Despite his wife’s toying remonstrations from the bed, Pineclay remained facing the dresser, back turned. He continued fiddling absent-mindedly with the buttons on his sleeve – at that moment, it was all he was capable of doing. His mind was a spiralling muddle of conjectures, his thoughts mere snowflakes spinning without vector inside a furiously shaken globe. He scrunched his eyes, concentrated hard, trying to get his bearings. Only moments before he had been in an interrogation room…with a killer…an old man…who had done…something? But what? Whatever this something was, be it an act of kindness or one of assault, Pineclay found that he could not recall. He was certain that the event had shocked him, unsettled him, even – but why? Being attacked could be shocking – but so could the sudden and unexpected reveal of a birthday surprise, friends leaping out from behind the curtains and thrusting cards and kisses and gifts and…

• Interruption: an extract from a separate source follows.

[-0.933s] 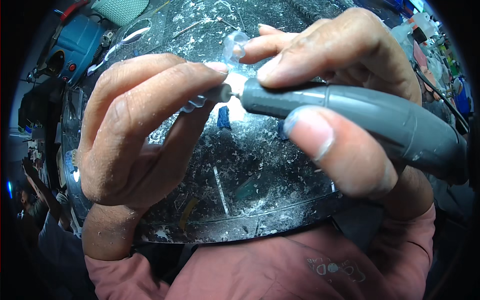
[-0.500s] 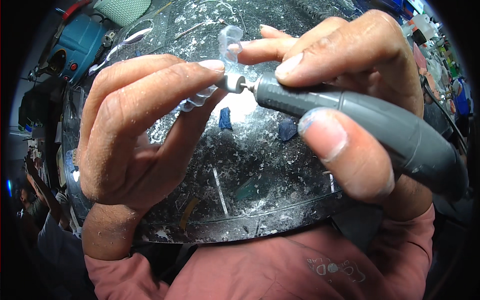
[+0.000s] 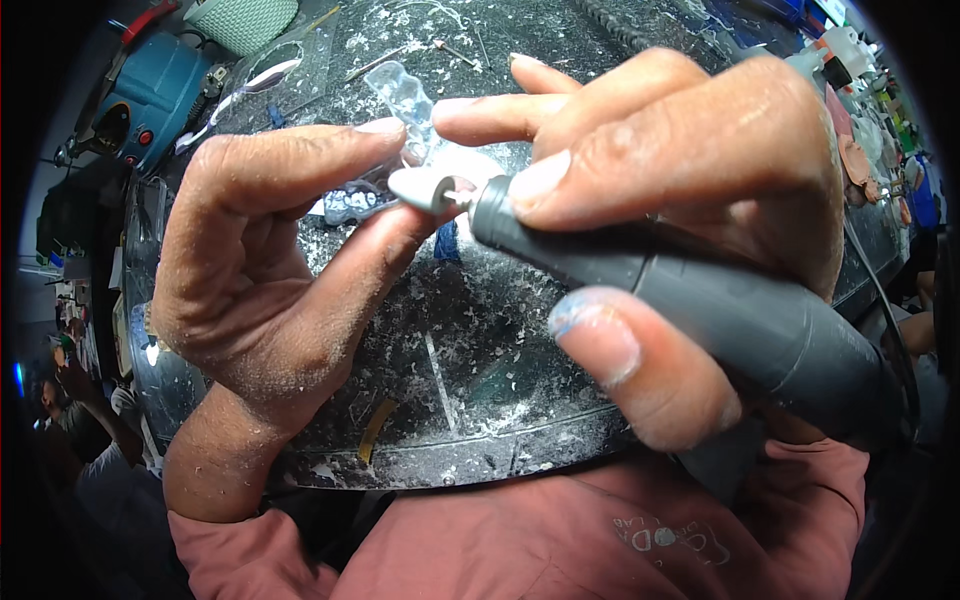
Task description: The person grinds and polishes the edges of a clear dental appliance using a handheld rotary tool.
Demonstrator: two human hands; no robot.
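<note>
Between the thumb and index finger of my left hand (image 3: 270, 240) is a clear plastic dental aligner (image 3: 402, 95). One arm of it sticks up past the fingertips, and the other shows below, beside my thumb. My right hand (image 3: 690, 150) grips a dark grey rotary handpiece (image 3: 740, 310), fingers on top and thumb along the near side. A grey, rounded grinding bit (image 3: 422, 188) on its thin shank sits at the aligner, by my left thumb tip. Whether it touches the plastic is hidden by glare. My right index fingertip rests against the aligner's upper arm.
White dust and shavings cover the black table (image 3: 510, 400). A dark blue scrap (image 3: 447, 243) lies beneath the bit, and a brownish strip (image 3: 376, 428) near the front edge. At the far left stand a teal machine (image 3: 150, 95) and a pale basket (image 3: 243, 22). Another person (image 3: 85, 400) is further left.
The handpiece and bit have moved left and toward me, with the bit now pointing differently. The aligner has turned in my left fingers, its upper arm swinging left.
</note>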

“Gifts…” Pineclay murmured to himself, a flicker of anamnesis burning then fizzling before he had a chance to clutch it. He again heard his wife.
“Nick? Sunday, you know? The day of rest…”

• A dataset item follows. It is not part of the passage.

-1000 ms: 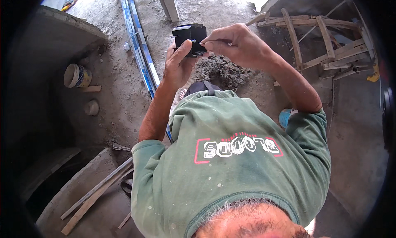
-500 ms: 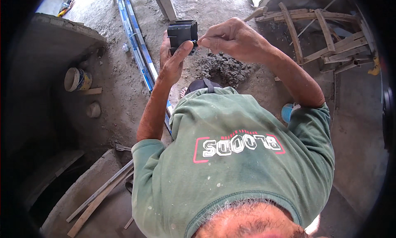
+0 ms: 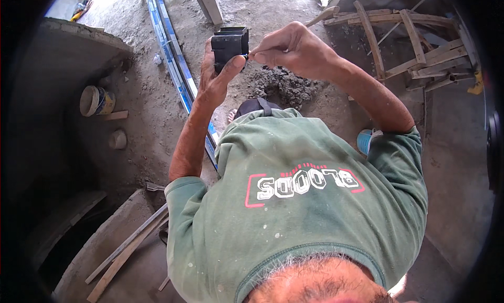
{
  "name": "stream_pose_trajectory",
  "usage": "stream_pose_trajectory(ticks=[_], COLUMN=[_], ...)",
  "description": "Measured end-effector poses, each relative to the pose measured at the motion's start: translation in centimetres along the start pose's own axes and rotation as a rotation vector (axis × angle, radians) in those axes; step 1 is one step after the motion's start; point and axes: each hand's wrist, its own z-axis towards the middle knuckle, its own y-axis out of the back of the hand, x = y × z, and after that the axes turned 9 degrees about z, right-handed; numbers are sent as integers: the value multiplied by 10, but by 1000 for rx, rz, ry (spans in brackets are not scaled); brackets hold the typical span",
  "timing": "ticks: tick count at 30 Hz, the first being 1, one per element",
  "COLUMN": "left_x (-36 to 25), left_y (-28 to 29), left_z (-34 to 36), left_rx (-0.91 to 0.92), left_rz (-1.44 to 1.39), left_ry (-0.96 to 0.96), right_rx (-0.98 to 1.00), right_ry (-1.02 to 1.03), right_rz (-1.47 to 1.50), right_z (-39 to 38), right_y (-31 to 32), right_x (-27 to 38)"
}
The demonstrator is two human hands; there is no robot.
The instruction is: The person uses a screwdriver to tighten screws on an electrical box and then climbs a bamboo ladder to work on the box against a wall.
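My left hand (image 3: 218, 75) is closed round a black plastic box (image 3: 227, 43), holding it up at chest height with the thumb over its lower right part. My right hand (image 3: 286, 51) is pinched at the box's right side, where a small bluish metal piece, perhaps a screw, shows; what exactly is between the fingertips is too small to make out. Below the hands on the dusty floor lies a heap of grey mortar or rubble (image 3: 281, 88).
Long blue-and-white strips (image 3: 168, 51) run along the left floor, near a bucket (image 3: 96, 101). An upright post (image 3: 207, 4) stands ahead. Wooden frames (image 3: 412, 46) lean at right, with a light blue container (image 3: 364, 142) below. Planks (image 3: 126, 250) rest on a curved concrete edge.
The black box has turned to show more of its side and has moved slightly up and left with my left hand. My right hand has risen a little, still pinched at the box.
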Motion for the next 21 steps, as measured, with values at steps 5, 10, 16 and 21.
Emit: stream_pose_trajectory(ticks=[5, 10, 16, 21], left_x=[2, 1, 9, 8], left_y=[-2, -8, -7, -8], left_z=[0, 0, 3, 3], left_rx=[2, -23, -22, 5], left_rz=[-20, -97, -98, -92], left_ry=[14, 31, 16, 49], right_rx=[-107, -118, -34, -21], right_ry=[693, 834, 446, 380], right_rz=[-1067, -1070, -898, -740], right_z=[-9, -4, -2, -3], right_y=[-10, -7, -5, -5], right_x=[-1, -10, -11, -17])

Dismissing any further thought to his newly transposed circumstances, as one shifts from daydream to reality with only a fleeting memory of the previous, Pineclay spoke. The words felt recited.
“Crime doesn’t take a vacation just because you ask it to. And you know I’m being transferred.”
“Yeah yeah, to a new unit and you need to make a head start.” his wife finished with a playful sigh. “You’ve told me enough times already.”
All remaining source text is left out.